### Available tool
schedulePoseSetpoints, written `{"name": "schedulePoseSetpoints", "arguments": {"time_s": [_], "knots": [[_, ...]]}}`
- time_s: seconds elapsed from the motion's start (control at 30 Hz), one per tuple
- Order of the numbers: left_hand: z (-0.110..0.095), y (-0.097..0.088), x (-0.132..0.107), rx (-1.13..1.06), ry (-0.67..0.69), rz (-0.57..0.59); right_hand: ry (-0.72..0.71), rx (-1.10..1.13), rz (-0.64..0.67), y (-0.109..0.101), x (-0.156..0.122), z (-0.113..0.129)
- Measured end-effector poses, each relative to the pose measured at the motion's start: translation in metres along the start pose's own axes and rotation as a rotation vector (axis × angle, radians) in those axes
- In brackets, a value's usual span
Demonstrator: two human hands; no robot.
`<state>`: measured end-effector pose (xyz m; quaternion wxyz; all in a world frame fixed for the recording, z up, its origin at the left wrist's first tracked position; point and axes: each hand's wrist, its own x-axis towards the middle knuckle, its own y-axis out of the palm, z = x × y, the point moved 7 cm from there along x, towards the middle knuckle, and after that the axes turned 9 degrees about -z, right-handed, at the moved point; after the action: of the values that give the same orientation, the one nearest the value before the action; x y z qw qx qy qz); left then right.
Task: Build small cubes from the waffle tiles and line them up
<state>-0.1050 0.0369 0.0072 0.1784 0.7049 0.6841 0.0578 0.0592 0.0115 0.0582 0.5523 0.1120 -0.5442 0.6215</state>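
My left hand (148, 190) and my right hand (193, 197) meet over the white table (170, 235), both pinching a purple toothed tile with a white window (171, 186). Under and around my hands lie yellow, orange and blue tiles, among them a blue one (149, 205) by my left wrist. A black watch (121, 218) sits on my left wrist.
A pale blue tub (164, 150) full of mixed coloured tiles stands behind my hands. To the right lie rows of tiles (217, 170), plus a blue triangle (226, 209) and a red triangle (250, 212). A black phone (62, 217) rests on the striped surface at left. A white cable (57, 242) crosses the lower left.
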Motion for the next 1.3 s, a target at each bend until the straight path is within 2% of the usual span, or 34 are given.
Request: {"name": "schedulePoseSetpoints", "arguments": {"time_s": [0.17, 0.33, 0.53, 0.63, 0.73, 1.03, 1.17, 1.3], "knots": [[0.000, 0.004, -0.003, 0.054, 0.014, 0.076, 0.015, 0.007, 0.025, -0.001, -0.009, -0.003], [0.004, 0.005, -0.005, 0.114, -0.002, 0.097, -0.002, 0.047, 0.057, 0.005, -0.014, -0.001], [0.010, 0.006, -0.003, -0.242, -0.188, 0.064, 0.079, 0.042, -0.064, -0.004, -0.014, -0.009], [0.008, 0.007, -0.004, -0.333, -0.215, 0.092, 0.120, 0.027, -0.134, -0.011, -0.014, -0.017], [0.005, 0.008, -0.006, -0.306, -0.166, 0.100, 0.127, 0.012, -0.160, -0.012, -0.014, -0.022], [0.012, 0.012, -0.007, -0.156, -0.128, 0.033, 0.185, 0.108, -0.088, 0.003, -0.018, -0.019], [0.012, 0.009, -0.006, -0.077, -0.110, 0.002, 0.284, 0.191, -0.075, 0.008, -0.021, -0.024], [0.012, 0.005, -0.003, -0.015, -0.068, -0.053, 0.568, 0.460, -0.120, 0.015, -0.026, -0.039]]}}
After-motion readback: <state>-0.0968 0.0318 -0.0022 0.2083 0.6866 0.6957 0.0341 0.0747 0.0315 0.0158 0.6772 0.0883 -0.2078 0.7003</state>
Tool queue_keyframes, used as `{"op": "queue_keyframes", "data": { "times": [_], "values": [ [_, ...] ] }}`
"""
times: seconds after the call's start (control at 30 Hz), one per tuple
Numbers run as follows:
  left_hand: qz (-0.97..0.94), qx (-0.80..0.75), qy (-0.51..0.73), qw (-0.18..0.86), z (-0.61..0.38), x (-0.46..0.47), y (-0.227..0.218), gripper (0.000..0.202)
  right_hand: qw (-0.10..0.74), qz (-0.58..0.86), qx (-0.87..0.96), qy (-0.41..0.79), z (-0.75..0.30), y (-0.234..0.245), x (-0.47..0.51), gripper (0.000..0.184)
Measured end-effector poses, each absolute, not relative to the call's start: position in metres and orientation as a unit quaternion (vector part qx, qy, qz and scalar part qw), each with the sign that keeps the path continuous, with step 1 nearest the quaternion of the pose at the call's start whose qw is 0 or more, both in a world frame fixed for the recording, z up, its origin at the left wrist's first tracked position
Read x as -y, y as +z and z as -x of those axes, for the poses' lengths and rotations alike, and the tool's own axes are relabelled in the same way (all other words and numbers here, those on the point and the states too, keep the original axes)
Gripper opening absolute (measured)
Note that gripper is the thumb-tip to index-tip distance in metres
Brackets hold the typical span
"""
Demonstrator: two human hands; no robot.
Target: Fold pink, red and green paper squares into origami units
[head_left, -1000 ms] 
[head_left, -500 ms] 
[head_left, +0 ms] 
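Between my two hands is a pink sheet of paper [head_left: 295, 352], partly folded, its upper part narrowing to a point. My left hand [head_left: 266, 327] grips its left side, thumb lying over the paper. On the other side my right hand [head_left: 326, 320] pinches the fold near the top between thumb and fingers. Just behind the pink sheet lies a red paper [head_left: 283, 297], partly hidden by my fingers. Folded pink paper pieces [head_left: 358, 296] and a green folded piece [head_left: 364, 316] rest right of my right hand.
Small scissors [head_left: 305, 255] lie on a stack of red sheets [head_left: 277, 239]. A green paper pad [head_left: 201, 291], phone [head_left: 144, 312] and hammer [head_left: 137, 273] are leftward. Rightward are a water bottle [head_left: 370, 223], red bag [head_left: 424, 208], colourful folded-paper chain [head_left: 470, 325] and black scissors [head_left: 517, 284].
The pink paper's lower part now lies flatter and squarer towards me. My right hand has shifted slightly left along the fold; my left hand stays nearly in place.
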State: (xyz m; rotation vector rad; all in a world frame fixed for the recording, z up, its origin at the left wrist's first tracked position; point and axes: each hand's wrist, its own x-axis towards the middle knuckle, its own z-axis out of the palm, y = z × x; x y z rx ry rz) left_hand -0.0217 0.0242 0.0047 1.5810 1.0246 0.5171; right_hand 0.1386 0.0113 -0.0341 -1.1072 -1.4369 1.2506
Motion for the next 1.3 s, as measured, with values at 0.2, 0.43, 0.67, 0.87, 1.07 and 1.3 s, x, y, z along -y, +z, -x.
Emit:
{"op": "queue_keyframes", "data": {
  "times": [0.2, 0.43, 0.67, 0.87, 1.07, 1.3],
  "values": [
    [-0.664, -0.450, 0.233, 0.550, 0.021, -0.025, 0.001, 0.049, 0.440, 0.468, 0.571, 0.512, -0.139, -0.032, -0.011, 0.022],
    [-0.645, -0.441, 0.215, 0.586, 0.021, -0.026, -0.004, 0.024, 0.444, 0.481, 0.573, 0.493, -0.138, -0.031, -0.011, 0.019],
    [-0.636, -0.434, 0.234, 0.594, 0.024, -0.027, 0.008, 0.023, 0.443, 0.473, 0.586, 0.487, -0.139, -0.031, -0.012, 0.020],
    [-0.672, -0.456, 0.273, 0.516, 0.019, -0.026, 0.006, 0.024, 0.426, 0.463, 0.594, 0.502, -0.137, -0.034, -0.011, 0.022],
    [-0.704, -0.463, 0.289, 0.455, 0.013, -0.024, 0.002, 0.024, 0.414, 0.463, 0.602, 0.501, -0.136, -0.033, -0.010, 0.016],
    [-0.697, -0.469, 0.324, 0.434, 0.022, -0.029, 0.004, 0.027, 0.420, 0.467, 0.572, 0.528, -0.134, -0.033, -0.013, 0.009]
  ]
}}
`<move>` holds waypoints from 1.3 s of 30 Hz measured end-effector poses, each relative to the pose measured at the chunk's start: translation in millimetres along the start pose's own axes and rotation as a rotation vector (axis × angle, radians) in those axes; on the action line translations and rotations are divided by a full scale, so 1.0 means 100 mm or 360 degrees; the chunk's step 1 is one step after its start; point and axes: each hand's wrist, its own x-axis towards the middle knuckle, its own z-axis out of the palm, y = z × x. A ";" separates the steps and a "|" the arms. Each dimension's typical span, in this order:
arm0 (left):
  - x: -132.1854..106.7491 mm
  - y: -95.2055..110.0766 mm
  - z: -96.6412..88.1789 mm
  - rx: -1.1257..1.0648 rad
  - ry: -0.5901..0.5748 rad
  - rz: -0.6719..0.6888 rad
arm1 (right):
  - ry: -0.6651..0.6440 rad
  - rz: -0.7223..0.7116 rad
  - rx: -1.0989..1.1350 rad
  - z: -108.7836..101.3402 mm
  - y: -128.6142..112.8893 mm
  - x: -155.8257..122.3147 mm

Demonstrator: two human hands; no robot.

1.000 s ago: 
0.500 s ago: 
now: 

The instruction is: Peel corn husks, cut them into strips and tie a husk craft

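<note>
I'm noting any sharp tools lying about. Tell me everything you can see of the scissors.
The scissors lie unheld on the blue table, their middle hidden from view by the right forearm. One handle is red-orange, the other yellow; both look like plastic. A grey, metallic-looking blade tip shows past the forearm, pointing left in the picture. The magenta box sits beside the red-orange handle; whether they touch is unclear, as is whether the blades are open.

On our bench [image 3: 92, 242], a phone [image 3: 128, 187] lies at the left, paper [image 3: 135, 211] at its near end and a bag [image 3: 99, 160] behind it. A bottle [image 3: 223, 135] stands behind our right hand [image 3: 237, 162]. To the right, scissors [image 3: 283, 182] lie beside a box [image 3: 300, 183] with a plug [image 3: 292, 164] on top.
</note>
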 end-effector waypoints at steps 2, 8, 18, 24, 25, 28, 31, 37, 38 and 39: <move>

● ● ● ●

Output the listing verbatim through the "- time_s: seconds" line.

### Available tool
schedulePoseSetpoints, written `{"name": "schedulePoseSetpoints", "arguments": {"time_s": [_], "knots": [[_, ...]]}}`
- time_s: seconds elapsed from the motion's start (control at 30 Hz), one per tuple

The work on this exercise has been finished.